▶ [INSTRUCTIONS TO FOLLOW]:
Beginning with the first line of the data below, set down each line exactly through the line that contains "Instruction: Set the".

▶ [COLLECTED MATERIAL]:
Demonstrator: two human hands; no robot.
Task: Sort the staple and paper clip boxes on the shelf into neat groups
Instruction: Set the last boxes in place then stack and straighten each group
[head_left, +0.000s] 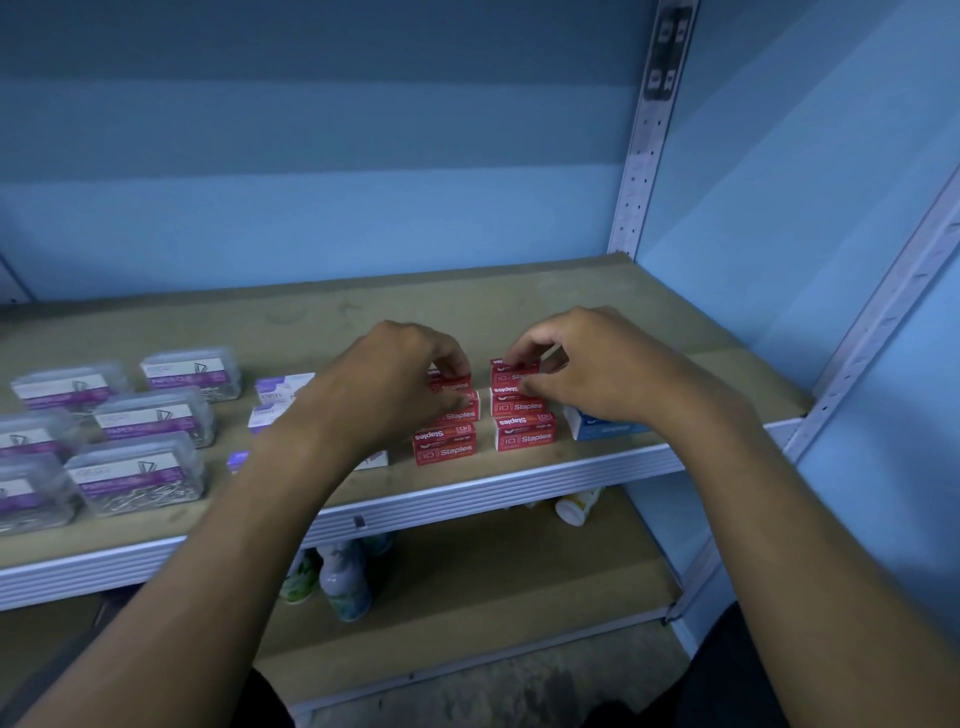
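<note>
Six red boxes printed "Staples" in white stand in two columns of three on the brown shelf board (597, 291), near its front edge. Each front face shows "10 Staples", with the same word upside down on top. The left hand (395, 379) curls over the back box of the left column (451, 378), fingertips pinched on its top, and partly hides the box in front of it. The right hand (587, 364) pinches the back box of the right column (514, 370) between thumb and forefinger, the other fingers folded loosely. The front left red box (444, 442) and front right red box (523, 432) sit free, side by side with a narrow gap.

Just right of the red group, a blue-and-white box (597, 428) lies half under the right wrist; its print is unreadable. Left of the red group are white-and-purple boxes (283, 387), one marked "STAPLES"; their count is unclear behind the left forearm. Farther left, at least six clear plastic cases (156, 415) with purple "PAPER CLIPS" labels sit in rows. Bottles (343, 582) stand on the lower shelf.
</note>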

▶ [WRITTEN REPLY]:
Demonstrator: two human hands; no robot.
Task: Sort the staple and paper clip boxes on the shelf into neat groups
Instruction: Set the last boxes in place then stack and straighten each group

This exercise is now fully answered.